Objectives: Diverticulitis in patients on immunosuppressant therapy has been associated with increased mortality, but there are no data for HIV-infected patients. Our aim was to compare the outcomes of hospitalizations for diverticulitis in patients with and without HIV infection. Methods: Cross-sectional study of hospitalizations in the United States accessed through the Nationwide Inpatient Sample, Healthcare Cost and Utilization Project. Patients hospitalized for diverticulitis in 2007-2011 were included in the analysis. The primary outcomes of interest were mortality and surgical therapy rates. Patients from 2003 to 2011 were utilized to analyse trends in prevalence. Results: There were 2375 patients with HIV infection hospitalized for diverticulitis and 1 160 391 patients without HIV infection hospitalized for diverticulitis from 2007 to 2011. The patients with HIV infection were younger and more likely to be male and nonwhite (P < 0.001 for all).

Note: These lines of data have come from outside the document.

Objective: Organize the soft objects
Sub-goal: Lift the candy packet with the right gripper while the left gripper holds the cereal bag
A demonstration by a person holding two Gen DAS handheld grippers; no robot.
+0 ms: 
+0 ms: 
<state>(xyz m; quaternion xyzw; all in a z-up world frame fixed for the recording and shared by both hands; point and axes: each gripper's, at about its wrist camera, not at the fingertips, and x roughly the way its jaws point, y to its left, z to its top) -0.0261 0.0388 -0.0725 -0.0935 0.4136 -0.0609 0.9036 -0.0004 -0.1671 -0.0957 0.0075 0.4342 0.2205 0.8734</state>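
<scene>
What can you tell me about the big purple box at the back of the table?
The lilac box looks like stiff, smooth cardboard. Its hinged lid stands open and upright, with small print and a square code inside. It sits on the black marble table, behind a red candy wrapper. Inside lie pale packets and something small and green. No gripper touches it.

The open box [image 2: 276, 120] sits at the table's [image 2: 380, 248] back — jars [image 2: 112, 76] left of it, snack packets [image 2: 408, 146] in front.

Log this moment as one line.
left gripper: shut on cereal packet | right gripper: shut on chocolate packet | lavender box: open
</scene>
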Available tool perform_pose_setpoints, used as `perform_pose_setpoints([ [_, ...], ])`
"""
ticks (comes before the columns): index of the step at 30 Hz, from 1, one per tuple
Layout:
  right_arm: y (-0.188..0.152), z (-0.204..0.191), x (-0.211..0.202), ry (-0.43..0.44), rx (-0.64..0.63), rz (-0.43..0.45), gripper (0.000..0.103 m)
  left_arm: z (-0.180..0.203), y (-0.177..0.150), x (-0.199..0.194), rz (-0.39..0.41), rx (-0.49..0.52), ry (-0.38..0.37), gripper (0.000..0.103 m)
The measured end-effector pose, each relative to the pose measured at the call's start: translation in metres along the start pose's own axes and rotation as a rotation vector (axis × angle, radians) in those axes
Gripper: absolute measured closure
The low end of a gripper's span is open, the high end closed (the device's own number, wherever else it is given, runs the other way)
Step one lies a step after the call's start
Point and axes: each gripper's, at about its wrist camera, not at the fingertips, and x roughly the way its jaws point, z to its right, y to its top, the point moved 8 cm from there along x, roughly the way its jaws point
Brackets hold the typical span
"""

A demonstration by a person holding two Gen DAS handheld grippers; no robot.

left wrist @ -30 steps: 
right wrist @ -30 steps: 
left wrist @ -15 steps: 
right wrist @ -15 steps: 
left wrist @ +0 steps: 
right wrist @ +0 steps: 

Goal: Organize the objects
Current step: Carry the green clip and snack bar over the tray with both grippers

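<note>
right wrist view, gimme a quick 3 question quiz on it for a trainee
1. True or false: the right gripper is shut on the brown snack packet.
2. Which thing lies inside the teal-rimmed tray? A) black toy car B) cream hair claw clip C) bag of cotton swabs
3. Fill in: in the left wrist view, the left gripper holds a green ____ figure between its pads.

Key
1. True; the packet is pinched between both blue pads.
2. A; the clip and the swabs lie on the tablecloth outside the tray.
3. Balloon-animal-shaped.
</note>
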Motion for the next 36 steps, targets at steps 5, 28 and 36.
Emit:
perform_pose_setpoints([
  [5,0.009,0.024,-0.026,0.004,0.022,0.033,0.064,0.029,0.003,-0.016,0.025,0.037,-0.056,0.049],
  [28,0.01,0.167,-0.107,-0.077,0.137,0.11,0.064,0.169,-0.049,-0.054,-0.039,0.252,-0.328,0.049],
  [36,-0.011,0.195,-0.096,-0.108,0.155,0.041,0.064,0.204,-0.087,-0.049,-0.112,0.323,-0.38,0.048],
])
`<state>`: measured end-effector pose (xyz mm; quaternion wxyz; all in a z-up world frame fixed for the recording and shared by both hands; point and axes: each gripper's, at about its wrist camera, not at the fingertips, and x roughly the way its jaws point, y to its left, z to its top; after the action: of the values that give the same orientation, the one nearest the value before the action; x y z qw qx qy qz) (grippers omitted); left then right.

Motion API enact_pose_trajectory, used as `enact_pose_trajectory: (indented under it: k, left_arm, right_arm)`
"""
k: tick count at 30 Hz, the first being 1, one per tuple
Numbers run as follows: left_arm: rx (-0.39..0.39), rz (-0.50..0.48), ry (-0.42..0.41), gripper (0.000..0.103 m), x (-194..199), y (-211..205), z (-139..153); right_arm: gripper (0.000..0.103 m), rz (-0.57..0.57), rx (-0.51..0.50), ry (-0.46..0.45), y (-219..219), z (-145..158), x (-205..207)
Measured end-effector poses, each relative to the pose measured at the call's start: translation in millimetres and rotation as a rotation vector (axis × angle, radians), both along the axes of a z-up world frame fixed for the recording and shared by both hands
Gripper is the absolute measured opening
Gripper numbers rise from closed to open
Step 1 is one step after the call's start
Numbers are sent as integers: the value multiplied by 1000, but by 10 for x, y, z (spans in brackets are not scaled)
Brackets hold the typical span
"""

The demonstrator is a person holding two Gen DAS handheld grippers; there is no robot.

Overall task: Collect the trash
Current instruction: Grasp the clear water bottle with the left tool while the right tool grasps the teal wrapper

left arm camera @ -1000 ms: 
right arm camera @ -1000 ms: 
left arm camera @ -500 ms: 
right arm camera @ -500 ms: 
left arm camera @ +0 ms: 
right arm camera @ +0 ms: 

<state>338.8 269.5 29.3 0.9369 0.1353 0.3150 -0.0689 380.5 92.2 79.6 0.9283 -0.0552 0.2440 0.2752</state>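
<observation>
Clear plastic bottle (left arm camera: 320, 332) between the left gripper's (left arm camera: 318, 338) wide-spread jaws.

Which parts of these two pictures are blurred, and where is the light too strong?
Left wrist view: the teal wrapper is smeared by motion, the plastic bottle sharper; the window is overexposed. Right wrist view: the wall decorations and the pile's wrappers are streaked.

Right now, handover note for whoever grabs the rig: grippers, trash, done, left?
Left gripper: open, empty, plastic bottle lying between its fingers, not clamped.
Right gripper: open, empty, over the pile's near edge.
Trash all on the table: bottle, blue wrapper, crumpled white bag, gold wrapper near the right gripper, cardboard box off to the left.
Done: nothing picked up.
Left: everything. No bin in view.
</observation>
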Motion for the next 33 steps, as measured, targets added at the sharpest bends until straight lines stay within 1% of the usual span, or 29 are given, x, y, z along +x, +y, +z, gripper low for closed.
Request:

There were also differences in insurance types (P < 0.001) and hospitals [size (P = 0.008), type (P < 0.001) and location (P < 0.001)]. After multivariate analysis, patients with diverticulitis and HIV infection had a significantly increased in-hospital mortality rate [odds ratio (OR) 3.94 (95% confidence interval, CI, 1.52-10.20)] and a lower rate of surgical intervention [OR 0.74 (95% CI 0.57-0.95)]. From 2003 to 2011, there was a linear increasing trend in the prevalence of HIV infection among patients hospitalized for diverticulitis (P < 0.001). Conclusions: HIV-infected patients with diverticulitis had increased mortality and received less surgical treatment in comparison to the general population. Diverticulitis in HIV-infected patients increased in prevalence over the study period.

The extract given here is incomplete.